## Problem to solve
Take the data below and copy exactly the lines starting at the one with "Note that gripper" and finishing at the one with "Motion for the", both included.

## Source material
+ + +

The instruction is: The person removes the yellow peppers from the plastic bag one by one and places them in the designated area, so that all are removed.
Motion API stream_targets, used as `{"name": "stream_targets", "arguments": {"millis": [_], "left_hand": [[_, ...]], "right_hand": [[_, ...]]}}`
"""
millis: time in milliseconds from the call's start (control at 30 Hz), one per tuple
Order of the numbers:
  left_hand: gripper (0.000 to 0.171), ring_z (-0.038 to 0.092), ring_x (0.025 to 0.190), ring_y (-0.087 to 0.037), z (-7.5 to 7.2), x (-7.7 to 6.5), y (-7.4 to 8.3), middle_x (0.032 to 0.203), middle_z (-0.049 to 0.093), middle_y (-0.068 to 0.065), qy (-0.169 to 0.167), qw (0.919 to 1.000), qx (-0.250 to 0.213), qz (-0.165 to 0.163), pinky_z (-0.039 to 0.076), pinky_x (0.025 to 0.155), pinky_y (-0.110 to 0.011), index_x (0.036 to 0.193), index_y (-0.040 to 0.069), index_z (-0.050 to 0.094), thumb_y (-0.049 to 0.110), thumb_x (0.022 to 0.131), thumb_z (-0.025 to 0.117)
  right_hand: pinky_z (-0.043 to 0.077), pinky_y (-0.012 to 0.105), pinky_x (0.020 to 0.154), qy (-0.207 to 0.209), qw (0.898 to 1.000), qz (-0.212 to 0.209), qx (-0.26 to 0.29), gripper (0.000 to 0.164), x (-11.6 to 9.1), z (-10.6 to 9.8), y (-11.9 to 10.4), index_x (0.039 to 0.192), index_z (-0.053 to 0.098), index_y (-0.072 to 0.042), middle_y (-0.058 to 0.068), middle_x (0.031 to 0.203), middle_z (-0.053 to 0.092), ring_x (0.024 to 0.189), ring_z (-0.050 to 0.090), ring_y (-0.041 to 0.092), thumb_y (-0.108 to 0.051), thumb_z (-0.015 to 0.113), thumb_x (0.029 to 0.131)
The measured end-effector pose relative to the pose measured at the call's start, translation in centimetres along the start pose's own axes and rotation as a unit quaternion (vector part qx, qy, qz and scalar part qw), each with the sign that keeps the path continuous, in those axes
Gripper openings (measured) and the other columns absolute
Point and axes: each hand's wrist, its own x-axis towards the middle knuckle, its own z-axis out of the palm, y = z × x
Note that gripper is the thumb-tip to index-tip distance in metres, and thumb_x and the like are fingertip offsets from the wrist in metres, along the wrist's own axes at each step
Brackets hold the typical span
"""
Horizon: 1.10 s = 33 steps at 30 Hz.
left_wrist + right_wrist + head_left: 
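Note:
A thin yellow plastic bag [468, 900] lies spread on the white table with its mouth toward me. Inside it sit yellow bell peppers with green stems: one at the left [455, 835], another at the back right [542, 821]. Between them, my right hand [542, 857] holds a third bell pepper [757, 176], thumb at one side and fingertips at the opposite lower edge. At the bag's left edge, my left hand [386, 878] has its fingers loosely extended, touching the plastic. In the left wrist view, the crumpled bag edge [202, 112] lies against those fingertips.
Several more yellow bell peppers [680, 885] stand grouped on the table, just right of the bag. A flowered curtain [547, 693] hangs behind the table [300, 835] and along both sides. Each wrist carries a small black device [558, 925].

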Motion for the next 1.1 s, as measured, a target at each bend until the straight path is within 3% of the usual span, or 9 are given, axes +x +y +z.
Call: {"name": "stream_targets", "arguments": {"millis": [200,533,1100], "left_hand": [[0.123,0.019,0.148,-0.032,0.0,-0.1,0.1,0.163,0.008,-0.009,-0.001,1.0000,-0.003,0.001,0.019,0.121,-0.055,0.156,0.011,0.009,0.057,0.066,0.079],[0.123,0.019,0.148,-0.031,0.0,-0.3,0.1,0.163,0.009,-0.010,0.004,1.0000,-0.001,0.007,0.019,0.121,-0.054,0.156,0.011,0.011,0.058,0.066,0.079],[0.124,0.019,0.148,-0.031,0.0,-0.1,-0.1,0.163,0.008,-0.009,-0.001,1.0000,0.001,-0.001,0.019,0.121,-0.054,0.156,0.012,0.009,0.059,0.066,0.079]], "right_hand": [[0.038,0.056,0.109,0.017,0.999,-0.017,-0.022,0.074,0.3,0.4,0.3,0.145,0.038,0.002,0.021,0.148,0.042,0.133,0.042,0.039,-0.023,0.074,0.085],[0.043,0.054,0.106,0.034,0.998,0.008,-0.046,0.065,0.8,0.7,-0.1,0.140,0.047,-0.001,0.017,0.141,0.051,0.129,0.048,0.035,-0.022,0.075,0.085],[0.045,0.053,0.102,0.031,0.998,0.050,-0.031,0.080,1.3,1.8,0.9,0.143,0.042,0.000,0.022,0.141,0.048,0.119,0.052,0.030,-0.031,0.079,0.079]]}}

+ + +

## Response for this exercise
Note that gripper is the thumb-tip to index-tip distance in metres, and thumb_x and the like are fingertip offsets from the wrist in metres, along the wrist's own axes at each step
Brackets hold the typical span
"""
Horizon: 1.10 s = 33 steps at 30 Hz.
left_wrist + right_wrist + head_left: 
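Note:
A thin yellow plastic bag [468, 900] lies spread on the white table with its mouth toward me. Inside it sit yellow bell peppers with green stems: one at the left [455, 835], another at the back right [542, 821]. Between them, my right hand [542, 857] holds a third bell pepper [757, 176], thumb at one side and fingertips at the opposite lower edge. At the bag's left edge, my left hand [386, 878] has its fingers loosely extended, touching the plastic. In the left wrist view, the crumpled bag edge [202, 112] lies against those fingertips.
Several more yellow bell peppers [680, 885] stand grouped on the table, just right of the bag. A flowered curtain [547, 693] hangs behind the table [300, 835] and along both sides. Each wrist carries a small black device [558, 925].
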
Motion for the next 1.1 s, as measured, a target at each bend until the straight path is within 3% of the usual span, or 9 are given, axes +x +y +z.

The requested output has been produced.